A newer vaccine called Qdenga, approved in Europe and several other countries for ages 4 and up, does not require prior infection screening. It uses a two-dose schedule given three months apart. In its first year, it reduced confirmed dengue cases by about 74% for serotype 1 and 98% for serotype 2, though protection against serotypes 3 and 4 was lower and waned further in the second year. If you’re traveling from a country where Qdenga is available, talk to a travel health provider well in advance, since you need two doses three months apart to complete the series before departure.
Regardless of vaccination status, the CDC recommends all travelers to the tropics use mosquito bite prevention for the entire trip. Choose accommodations with screens or air conditioning. Wear long sleeves during early morning and late afternoon peak biting hours. Use EPA-approved repellent daily. If you’re staying long-term, treat your residence like a local would: eliminate standing water and check for breeding sites weekly.

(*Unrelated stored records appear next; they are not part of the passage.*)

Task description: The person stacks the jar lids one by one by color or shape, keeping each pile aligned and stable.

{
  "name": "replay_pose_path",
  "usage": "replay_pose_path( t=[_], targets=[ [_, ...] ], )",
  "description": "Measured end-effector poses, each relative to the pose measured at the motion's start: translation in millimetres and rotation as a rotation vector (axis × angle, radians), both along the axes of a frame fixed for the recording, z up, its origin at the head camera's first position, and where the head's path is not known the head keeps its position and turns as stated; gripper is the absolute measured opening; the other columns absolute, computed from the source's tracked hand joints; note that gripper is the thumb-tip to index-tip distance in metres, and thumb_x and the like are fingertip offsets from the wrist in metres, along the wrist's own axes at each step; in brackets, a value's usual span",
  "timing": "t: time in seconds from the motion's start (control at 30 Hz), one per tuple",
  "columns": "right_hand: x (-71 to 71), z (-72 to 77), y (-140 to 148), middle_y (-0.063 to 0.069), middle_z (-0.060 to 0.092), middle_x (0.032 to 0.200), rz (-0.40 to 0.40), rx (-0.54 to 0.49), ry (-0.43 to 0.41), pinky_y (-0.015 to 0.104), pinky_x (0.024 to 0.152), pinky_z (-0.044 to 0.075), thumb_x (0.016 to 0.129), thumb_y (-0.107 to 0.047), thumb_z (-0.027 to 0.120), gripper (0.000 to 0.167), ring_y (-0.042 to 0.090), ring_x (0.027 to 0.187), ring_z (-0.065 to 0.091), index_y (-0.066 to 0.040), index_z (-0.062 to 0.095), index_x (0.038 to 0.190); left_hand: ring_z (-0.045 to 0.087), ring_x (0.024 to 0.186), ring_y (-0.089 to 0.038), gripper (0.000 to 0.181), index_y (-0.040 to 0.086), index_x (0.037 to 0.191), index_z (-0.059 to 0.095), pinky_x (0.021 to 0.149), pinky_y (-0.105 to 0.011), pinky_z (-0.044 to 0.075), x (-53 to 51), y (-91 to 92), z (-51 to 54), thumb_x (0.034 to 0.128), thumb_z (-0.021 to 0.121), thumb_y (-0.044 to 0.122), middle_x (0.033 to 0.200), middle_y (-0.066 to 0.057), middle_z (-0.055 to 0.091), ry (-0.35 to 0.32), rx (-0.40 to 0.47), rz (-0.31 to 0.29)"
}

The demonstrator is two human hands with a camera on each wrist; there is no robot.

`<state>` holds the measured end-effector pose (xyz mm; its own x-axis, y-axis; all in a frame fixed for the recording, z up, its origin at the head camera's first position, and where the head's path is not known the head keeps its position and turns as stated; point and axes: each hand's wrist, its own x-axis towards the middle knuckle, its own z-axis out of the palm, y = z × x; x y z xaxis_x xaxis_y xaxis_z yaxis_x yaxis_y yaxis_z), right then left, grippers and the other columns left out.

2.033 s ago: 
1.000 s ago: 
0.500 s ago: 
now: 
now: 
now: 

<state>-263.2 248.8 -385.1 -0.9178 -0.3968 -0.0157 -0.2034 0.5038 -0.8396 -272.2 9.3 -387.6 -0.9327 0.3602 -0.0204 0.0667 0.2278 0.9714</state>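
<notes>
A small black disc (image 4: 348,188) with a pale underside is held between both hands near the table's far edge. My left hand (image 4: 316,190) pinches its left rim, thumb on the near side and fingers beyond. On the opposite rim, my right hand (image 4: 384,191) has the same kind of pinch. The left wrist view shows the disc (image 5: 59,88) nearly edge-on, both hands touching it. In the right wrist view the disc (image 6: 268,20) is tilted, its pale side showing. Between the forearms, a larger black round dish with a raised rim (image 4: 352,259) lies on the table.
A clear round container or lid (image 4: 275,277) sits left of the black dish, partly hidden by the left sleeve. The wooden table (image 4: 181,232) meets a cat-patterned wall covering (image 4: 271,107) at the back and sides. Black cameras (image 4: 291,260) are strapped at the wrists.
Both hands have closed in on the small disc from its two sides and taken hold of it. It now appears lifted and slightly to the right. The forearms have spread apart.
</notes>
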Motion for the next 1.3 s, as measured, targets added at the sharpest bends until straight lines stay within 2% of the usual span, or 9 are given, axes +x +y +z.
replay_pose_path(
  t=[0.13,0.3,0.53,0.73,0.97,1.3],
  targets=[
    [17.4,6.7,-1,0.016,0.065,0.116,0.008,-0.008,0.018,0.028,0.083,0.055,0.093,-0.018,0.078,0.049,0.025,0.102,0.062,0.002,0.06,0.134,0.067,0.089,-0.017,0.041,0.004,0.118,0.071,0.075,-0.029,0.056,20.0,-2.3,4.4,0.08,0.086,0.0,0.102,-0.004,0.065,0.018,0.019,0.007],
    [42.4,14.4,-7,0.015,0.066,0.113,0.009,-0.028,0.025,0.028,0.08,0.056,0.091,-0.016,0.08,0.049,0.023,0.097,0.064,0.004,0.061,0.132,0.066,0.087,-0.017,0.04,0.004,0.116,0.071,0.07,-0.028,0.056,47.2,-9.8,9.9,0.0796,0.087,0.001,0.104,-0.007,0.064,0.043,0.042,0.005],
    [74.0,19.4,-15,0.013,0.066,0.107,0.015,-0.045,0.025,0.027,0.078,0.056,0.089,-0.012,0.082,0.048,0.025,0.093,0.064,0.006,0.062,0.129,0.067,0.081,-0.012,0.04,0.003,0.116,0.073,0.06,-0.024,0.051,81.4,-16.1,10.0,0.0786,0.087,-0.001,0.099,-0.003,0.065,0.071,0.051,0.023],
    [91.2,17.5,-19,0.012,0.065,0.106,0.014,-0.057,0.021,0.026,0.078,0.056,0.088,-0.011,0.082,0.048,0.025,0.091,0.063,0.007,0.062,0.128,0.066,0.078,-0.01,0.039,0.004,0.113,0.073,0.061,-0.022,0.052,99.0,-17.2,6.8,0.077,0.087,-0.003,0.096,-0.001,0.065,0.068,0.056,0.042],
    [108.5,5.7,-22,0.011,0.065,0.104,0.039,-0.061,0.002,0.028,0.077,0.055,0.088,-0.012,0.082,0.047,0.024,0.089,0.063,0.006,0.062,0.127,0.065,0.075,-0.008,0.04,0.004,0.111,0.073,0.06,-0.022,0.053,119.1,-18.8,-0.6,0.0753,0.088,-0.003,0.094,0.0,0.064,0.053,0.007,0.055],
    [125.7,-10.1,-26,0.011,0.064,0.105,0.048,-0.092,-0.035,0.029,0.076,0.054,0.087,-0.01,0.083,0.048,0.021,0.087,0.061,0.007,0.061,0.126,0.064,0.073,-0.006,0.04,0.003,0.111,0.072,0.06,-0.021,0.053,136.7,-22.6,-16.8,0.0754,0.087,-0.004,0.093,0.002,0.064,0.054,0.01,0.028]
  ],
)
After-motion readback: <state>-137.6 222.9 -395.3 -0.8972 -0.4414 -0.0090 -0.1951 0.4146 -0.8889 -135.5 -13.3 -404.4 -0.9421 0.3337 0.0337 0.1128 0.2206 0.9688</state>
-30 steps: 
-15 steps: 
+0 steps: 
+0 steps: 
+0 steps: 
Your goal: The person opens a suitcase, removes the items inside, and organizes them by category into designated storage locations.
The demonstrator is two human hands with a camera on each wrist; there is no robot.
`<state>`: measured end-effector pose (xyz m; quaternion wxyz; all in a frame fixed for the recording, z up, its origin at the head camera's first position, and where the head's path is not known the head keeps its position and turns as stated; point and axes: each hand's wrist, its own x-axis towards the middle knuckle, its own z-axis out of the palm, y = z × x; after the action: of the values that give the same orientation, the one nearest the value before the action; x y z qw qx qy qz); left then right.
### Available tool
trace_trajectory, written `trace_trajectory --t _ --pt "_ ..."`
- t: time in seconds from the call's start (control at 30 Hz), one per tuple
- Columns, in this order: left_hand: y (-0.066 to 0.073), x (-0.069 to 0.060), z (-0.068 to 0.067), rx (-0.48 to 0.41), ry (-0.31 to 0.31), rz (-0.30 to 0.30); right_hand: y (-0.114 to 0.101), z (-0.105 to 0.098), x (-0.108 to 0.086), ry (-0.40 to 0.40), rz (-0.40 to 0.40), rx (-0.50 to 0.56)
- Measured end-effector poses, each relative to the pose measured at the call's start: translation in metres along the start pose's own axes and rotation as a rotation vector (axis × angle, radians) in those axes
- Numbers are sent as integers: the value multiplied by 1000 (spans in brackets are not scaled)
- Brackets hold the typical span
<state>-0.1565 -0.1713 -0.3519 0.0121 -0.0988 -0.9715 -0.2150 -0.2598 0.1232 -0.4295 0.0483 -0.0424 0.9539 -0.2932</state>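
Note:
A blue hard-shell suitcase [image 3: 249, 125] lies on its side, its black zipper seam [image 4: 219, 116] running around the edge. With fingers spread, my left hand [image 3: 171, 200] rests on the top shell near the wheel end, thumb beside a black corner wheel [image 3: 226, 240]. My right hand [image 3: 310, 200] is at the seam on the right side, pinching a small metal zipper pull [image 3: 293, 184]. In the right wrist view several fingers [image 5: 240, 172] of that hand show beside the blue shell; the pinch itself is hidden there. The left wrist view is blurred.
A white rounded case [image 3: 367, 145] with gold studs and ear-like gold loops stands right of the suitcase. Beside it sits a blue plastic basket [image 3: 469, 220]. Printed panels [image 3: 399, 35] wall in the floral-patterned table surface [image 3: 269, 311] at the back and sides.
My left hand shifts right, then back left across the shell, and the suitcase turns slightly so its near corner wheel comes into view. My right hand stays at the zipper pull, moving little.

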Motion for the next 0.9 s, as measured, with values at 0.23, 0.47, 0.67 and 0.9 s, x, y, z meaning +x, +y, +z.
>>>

Community-Level Efforts That Are Changing the Picture
One of the most promising developments in dengue prevention is happening at a scale larger than any individual household. The World Mosquito Program releases mosquitoes carrying a naturally occurring bacterium called Wolbachia, which blocks the mosquito’s ability to transmit dengue virus. When these modified mosquitoes mate with wild populations, the bacterium spreads and persists on its own.
The results from real-world deployments have been striking. A randomized trial in Yogyakarta, Indonesia found a 77% reduction in confirmed dengue cases and an 86% reduction in dengue hospitalizations in treated areas compared to untreated ones. In three Colombian cities, dengue incidence dropped by 95 to 97% after Wolbachia-carrying mosquitoes became established at sufficient levels. These reductions held even after adjusting for seasonal patterns in dengue transmission. The approach is now being scaled to additional cities across Latin America, Southeast Asia, and the Pacific.
This doesn’t replace personal protection. Wolbachia programs take months to years to reach full coverage in a city, and they aren’t available everywhere. But if you live in or are traveling to a city with an active Wolbachia program, the background risk of dengue transmission is likely lower than it would otherwise be.
If You’ve Had Dengue Before
A previous dengue infection does not mean you should avoid endemic areas, but it does raise the stakes. There are four dengue serotypes, and infection with one provides lifelong immunity to that serotype only. A second infection with a different serotype carries a higher risk of severe dengue, the form that can cause dangerous drops in blood pressure and internal bleeding. This makes bite prevention even more important for people with prior infections. The CDC explicitly recommends that travelers with a history of dengue continue visiting endemic areas but use mosquito bite prevention measures for the full duration of travel.